――テストステロンが下がらないようにするための予防法はありますか。

 何よりストレスをためないように、自分に心地のいい環境をつくることです。適度な運動も大事ですが、ジムに通ってやりたくもないのにランニングマシンで走ってもテストステロンは上がりません。ゴルフでもテニスでも、自分が楽しいと思えることをすることです。例えば、週末に少年野球のコーチをして保護者の方たちから感謝されているような人は、テストステロンの値が下がりにくいのです。

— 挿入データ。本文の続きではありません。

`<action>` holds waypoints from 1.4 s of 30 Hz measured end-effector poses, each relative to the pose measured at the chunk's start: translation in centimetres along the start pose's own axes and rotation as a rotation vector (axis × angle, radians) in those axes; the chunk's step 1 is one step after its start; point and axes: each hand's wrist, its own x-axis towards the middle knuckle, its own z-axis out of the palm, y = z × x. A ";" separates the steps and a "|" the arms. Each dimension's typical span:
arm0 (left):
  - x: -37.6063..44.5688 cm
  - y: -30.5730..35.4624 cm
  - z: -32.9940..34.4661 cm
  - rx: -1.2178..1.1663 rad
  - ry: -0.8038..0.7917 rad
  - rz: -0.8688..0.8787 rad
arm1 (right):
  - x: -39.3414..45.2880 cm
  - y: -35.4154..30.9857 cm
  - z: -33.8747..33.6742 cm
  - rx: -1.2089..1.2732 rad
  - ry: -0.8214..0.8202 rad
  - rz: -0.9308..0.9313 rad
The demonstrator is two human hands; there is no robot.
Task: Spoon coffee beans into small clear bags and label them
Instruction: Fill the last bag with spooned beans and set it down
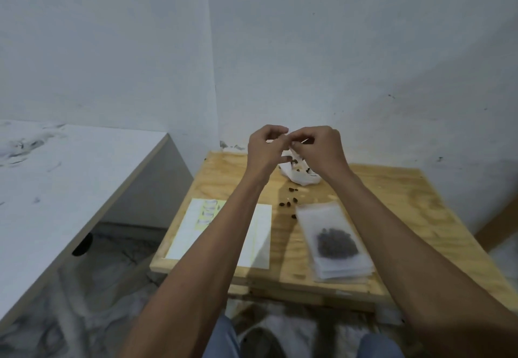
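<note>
Nearest us, at the bottom of the frame, our knees sit under the front edge of the plywood table point(398, 189), and our two forearms reach up across it.

Low and right of centre lies a stack of small clear bags point(336, 248); the top one holds a dark cluster of coffee beans point(337, 244) and lies flat, its mouth toward the far side. We cannot tell whether it is sealed. If it is open, a forearm brushing it on the way back could tip beans out, and the stack sits close to the table's near edge.

Left of centre a white label sheet point(252, 234) lies flat, partly hidden by our left forearm, with a few peeled-looking labels near its upper left corner. A careless arm could drag it.

Further up, loose beans point(288, 203) are scattered on the wood between the stack and a white plastic bag point(301, 177) that has beans at its crumpled opening. That bag looks soft and slack, so a nudge could spill more.

Farthest, in the middle of the frame, our left hand point(265, 147) and right hand point(319, 147) meet above the white bag, fingers curled and fingertips pinched together on something small and pale, probably a label, though we cannot make it out. A sticky label could fold onto itself or cling to a finger here. No spoon is visible.
</note>
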 end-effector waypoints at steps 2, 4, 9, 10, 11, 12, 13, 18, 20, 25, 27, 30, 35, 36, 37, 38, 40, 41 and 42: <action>-0.2 0.2 -0.1 -0.028 -0.055 -0.031 | 0.2 0.1 0.2 0.011 0.001 0.021; -0.3 0.4 -0.2 -0.033 -0.057 -0.043 | 0.3 0.3 0.2 0.020 -0.004 0.035; 0.3 0.1 0.0 0.151 -0.011 0.034 | 0.1 0.7 -0.1 -0.009 -0.016 0.047; 0.5 0.1 0.1 0.226 0.001 0.066 | 0.1 0.8 -0.1 -0.028 -0.008 0.044; 0.5 0.1 0.2 0.294 0.005 0.092 | 0.1 1.0 0.0 -0.050 -0.002 0.041; 0.6 0.1 0.3 0.349 0.000 0.110 | 0.0 1.1 0.0 -0.075 0.001 0.037; 0.6 0.1 0.4 0.393 -0.011 0.120 | -0.1 1.2 0.0 -0.101 0.003 0.030; 0.9 0.5 1.2 0.565 -0.053 0.161 | -0.1 1.3 -0.1 -0.176 -0.001 0.027; 1.1 0.8 1.5 0.618 -0.054 0.165 | 0.0 1.2 -0.3 -0.198 -0.002 0.035; 1.0 1.2 1.5 0.616 -0.054 0.145 | 0.6 1.3 -1.9 -0.196 0.042 0.074; 1.0 1.6 1.7 0.598 -0.042 0.168 | 0.8 1.2 -2.4 -0.187 0.054 0.034; 1.0 2.1 1.7 0.562 -0.036 0.221 | 0.9 1.0 -3.0 -0.173 0.059 0.001; 0.7 1.4 1.3 0.459 -0.052 0.304 | 0.7 0.8 -3.4 -0.129 -0.021 0.033; 0.7 1.2 1.3 0.452 -0.047 0.322 | 0.7 0.8 -3.3 -0.130 -0.029 0.044; 0.7 0.9 1.1 0.456 -0.043 0.346 | 0.7 0.7 -3.3 -0.144 -0.029 0.051; 0.7 0.7 1.0 0.476 -0.043 0.383 | 0.7 0.6 -3.3 -0.171 -0.019 0.052; 0.6 0.3 0.8 0.558 -0.062 0.474 | 0.7 0.3 -3.5 -0.225 0.017 0.036; 0.6 0.1 0.8 0.587 -0.067 0.508 | 0.7 0.2 -3.6 -0.229 0.034 0.026; 0.4 0.1 0.9 0.595 -0.064 0.528 | 0.7 0.1 -3.7 -0.215 0.042 0.018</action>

 仲間の存在も大切です。家族でも友人でもでもいいので、フラットで心地よい人間関係を持つことです。どんなに美味しい食事でも一人で食べていたら、テストステロンは上がりません。誰と食べるかが大切です。お子さんやお孫さんたちなど親族が集まって食事をしたり、気の合う仲間と居酒屋で飲んだりすると、テストステロンは上がってきます。

 質の良い睡眠も重要です。基本的にはテストステロンの値は朝高く、夕方には低くなってきます。筋肉をたくさん使うと、筋肉がテストステロンを吸収するからです。眠っている間にテストステロンは補充されますから、睡眠の質が悪い人は要注意です。

――他にも、どんな時に注意が必要ですか。

 例えば、ゴルフをやっていた人が、急にやらなくなった場合。これは危険な兆候です。意欲が減退している理由が必ずあるはずです。あるいは、去年より体重が2キロ増えたというのも、危険を知らせるサインです。私たちが普段食べているものは、そんなに変わらないはずなんです。食事に気をつけて適度な運動を、と言いがちですが、その前にテストステロンが下がっていないかを調べるべきです。

――簡単な測定方法はあるのでしょうか。

 通常は血液検査で調べるのですが、テストステロンが下がっていないかチェックしなさい、と言っても、ほとんどの人はなかなか泌尿器科にかかろうとはしないでしょう。私が顧問を務めている「ホルモンテスティング合同会社」(東京都千代田区)では、唾液の中のテストステロンを測定する「HPテスティング」という事業を行っており、同社のホームページから申し込めます。自宅で唾液を採取し、郵送するだけで測定してくれます。その結果によって、病院で受診することも選択肢の一つだと思います。